E prima, che nome recano negli scritti Rabbinici le due scuole? Che
nome pei primi i Pratici?Ora il nome di _Iere het, che temono il
peccato_, ora quello più espressivo di _anse maase, gli uomini della
pratica_, i _Pratici_, come udirete dagli esempj. Che nome recano i
Contemplativi?Il nome principalmente di _Hasidim_. Noi dell’uno e
dello altro conosciamo i nomi; dove ora le dottrine, dove i fatti e
dove gli uomini? Dove in primo luogo i Pratici?Eccoli quando predicano
l’insufficienza della sola speculazione; quando vogliono lo studio
delle cose divine congiunto alla pratica dei doveri sociali _iafe
talmud tora im dereherez, im en dereherez en tora_; quando dicono
l’uomo non doversi dalla società sequestrare _leolam tee datho sceladam
meurebat im abiriot_; quando insegnano nessuna virtù tornar gradita
comecchè trascendente; quando dal centro vivificatore si sequestri,
dalla religiosa comunanza, dalla chiesa di Dio; quando levano a
cielo la necessità del lavoro _ghedola melaha scemehabbedet bealea;
ghedolim baale umaniot_ l’amore dell’industria, la fatica del corpo
e i benefici influssi di una vita laboriosa ed attiva alla salute
dell’anima. Dove sono i Contemplativi? Vedeteli nel Talmud in _Sotà_
ove coi più celebri Dottori si lamentan perdute altresì le più rare
virtù, e dove specialmente con _Iose ben Catnuta_ si dice oscurato il
lustro dei Hasidim; vedeteli nel Talmud Gerosolimitano, ove di un’opera
e di un titolo si accenna, che non so come si potrebbe desiderare più
appropriato pel caso nostro; è la menzione di un’opera che il titolo
reca di _Misnat hasidim_, ed in cui tutto ed al sommo c’interessa,
persino una curiosa variante. Interessa una citazione che ivi stesso
è riprodotta dell’opera in questione, e dove in brevi ma espressivi
tratti ti si dipingon le fattezze dei Contemplativi; ove si legge,
p.e.: _se tu per un solo giorno mi abbandoni, io ti abbandonerò per
due_, volendo dire come l’assiduità e la perseveranza sia precipua
somma condizione nei sacri studj; e noi sappiamo qual ritratto ci
abbia Filone lasciato della applicazione istancabile dei Terapeuti
ai cari studj. Dissi persino una variante, e ve lo provo. Io lessi
_Misna hasidim Lettura o tradizione dei Hasidim_ per che così recano
parecchi autorevolissimi testi, per che così par confermato da altri
passi talmudici, come tra poco intenderete, e perchè finalmente,
quando pure si meni buona la diversa lezione, pure il senso rimarrebbe
a parer mio invariato. Ma qual è la seconda lezione? Leggono invero
alcuni testi _Meghillat Setarim_ invece di _Misnat hasidim_. Ma che
vuol dire _Meghillat Setarim_? Vuol dire _il volume dei Misteri_. Io
non so s’è dato afferrare da ora l’attinenza che corre strettissima fra
le due lezioni. Bisognerebbe che precorso aveste in parte il mio dire.

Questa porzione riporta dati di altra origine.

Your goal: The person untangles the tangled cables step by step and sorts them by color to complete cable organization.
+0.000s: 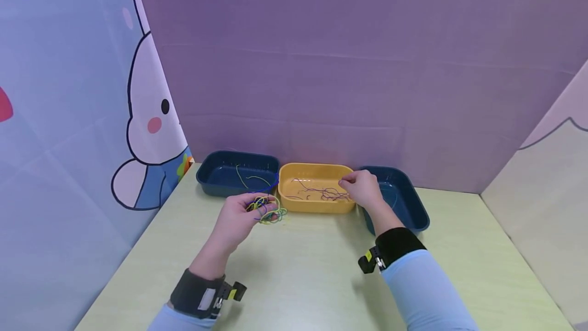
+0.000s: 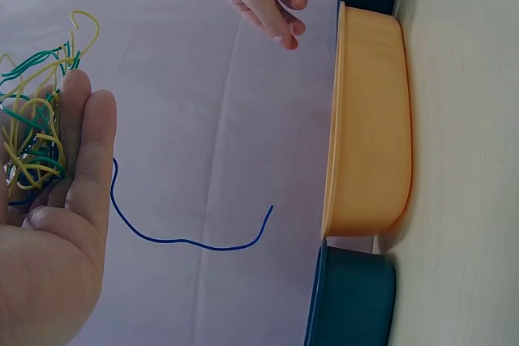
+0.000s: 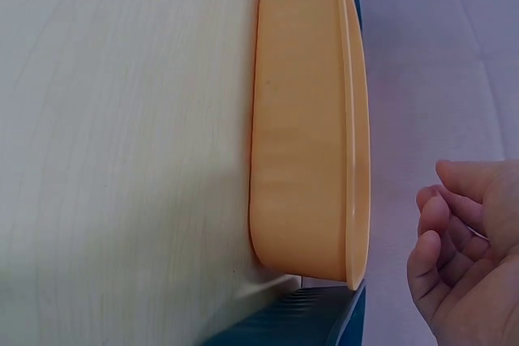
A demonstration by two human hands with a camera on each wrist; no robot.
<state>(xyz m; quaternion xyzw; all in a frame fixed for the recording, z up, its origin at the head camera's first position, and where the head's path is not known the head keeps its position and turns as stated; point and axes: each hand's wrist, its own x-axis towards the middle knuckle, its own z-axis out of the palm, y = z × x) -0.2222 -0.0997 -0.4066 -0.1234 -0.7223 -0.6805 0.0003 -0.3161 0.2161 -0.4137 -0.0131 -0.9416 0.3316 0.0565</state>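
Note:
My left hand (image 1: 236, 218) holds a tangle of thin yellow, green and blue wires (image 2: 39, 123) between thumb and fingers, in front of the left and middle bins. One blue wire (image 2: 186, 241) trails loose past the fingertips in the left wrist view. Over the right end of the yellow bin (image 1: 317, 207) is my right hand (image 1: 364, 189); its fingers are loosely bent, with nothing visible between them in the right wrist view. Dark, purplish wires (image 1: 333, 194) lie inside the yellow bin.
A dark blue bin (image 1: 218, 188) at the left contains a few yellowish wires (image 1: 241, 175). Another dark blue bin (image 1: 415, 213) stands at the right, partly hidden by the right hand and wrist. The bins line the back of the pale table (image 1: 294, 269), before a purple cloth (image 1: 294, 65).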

Bisognerebbe che voi sapeste come i libri degli Esseni fossero tenuti
in gelosissima custodia, nè ad altri ne fosse comunicata contezza,
tranne ai più fidi, ai meglio provati. Comprendereste allora l’origine
di questa variante; vedreste siccome io veggo come naturalmente siensi
presentate ambedue le lezioni, e vedreste ancora come se la vera e
originale lezione non è al certo che una, pure non può essere senza
grave cagione ammessa, introdotta la seconda lezione, e questa cagione
e questa origine e la somma convenienza di libri, di opere esotteriche
quando si parla di Esseni; siccome quelli che la storia accenna veramente possessori e custodi di libri siffatti.